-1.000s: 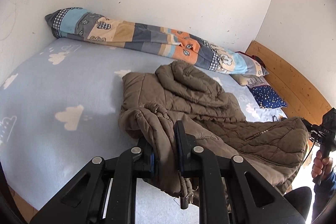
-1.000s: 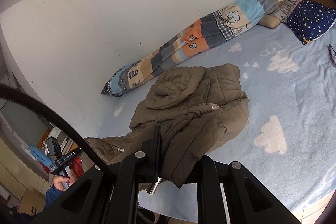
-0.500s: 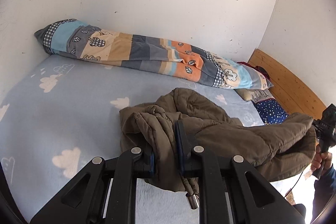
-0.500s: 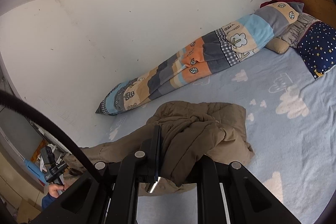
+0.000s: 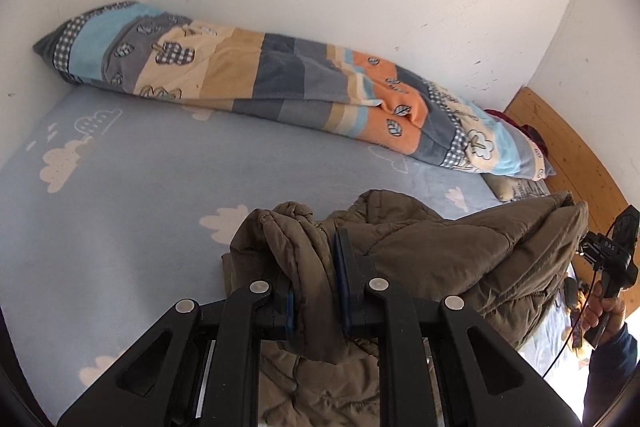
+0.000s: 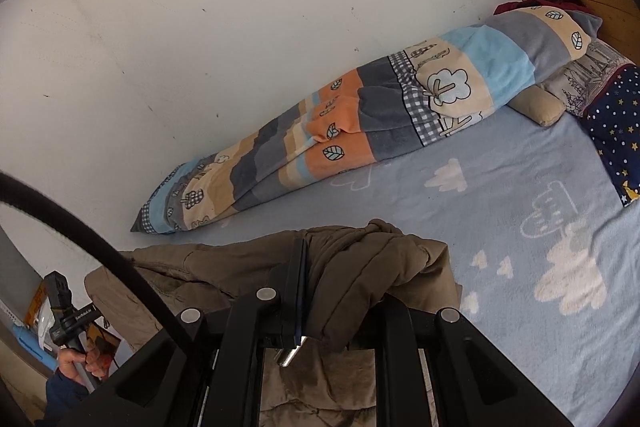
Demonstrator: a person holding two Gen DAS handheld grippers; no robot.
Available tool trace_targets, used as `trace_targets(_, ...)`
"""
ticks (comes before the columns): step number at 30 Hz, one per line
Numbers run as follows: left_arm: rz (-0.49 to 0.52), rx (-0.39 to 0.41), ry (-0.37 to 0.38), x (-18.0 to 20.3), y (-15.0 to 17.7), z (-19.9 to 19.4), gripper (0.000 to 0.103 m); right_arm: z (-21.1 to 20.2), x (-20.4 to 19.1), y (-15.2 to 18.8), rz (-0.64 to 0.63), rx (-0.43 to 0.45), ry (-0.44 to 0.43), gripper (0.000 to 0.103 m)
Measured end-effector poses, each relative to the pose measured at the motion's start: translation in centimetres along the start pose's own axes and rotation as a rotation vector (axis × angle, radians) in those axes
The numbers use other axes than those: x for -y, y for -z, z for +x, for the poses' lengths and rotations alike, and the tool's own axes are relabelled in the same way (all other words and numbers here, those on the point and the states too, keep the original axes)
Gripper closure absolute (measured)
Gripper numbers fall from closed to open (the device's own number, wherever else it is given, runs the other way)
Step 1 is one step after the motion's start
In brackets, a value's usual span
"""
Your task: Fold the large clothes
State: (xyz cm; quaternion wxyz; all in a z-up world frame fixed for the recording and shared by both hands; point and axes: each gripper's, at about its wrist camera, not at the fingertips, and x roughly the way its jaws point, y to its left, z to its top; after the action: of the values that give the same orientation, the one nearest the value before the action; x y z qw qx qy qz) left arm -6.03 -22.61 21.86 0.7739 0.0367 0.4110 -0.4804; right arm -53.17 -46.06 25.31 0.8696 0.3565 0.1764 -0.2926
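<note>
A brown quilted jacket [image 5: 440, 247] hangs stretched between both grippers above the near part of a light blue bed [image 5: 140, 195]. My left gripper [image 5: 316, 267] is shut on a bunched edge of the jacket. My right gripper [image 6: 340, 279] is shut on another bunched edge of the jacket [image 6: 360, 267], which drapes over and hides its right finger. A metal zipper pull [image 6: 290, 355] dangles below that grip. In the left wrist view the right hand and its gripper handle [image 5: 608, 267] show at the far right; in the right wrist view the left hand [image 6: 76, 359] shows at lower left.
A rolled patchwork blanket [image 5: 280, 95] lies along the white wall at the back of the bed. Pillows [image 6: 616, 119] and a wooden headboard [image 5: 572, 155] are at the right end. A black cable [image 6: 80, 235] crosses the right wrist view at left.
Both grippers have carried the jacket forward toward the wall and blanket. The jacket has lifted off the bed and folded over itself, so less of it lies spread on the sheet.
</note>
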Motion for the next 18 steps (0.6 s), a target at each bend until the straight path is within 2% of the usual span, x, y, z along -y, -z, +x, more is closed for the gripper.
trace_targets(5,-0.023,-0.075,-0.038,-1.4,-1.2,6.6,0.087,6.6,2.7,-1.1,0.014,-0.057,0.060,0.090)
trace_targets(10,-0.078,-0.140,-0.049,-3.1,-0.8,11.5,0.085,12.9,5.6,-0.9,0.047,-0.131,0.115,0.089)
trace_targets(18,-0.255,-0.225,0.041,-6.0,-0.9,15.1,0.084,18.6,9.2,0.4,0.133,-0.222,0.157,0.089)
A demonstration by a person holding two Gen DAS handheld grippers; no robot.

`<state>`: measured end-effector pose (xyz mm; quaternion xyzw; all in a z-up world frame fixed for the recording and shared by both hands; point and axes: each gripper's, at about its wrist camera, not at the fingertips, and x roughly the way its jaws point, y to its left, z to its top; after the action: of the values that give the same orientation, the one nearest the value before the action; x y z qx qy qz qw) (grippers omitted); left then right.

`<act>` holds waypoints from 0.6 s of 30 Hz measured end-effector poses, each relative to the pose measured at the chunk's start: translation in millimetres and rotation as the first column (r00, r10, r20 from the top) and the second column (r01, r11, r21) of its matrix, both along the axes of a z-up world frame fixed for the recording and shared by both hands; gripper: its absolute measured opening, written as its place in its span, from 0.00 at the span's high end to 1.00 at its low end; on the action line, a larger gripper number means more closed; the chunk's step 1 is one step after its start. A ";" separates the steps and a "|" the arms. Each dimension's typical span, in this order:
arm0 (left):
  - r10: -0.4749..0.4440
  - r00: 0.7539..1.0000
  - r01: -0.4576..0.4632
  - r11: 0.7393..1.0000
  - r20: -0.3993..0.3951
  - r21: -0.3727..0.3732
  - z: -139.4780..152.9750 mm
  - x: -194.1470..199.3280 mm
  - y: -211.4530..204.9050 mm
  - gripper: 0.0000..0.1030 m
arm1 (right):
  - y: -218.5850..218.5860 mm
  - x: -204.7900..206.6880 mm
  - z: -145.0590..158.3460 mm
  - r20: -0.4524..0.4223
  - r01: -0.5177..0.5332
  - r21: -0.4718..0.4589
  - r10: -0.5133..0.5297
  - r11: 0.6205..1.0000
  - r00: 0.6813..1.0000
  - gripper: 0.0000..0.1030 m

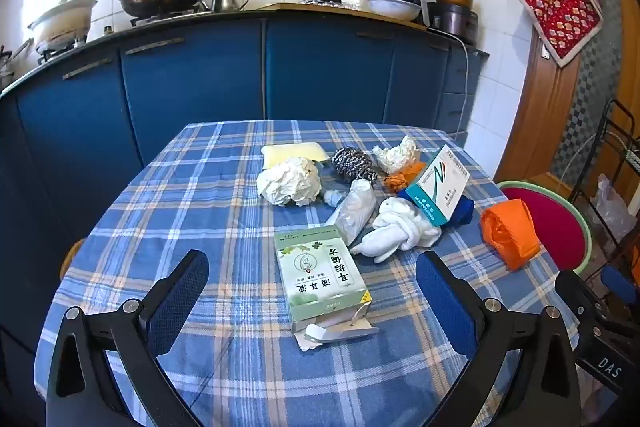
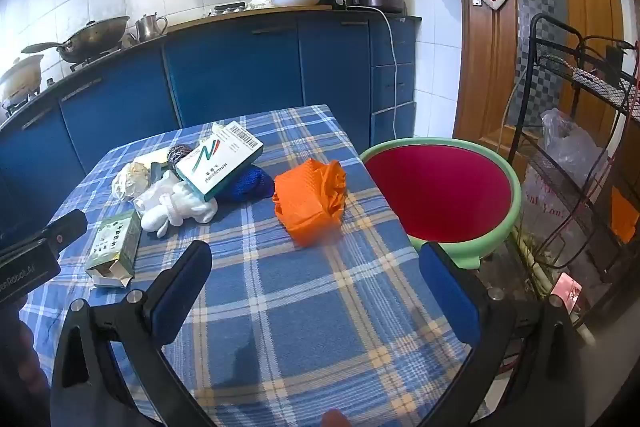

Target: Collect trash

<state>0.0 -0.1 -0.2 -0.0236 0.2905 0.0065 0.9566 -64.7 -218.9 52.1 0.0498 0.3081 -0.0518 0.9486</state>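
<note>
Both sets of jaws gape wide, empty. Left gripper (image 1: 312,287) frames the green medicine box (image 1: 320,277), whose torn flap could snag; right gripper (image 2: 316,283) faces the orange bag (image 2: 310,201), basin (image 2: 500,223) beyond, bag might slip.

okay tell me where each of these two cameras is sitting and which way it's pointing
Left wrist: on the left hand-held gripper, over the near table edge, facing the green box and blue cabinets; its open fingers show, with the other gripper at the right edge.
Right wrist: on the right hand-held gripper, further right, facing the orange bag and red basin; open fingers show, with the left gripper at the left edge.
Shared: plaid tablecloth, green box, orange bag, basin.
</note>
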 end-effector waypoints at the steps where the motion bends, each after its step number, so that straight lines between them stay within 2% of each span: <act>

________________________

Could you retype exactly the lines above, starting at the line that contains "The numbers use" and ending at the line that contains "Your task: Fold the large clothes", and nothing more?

→ **RESPONSE**
The numbers use other axes than those: x for -y, y for -z, z for +x, for the poses' lengths and rotations alike, and the tool's own axes are relabelled in the same way (all other words and numbers here, those on the point and the states too, keep the original axes)
Gripper closure absolute (measured)
Gripper numbers fall from closed to open (the device's own number, wherever else it is given, runs the other way)
Step 1 is one step after the motion's start
In brackets, a value's usual span
"""
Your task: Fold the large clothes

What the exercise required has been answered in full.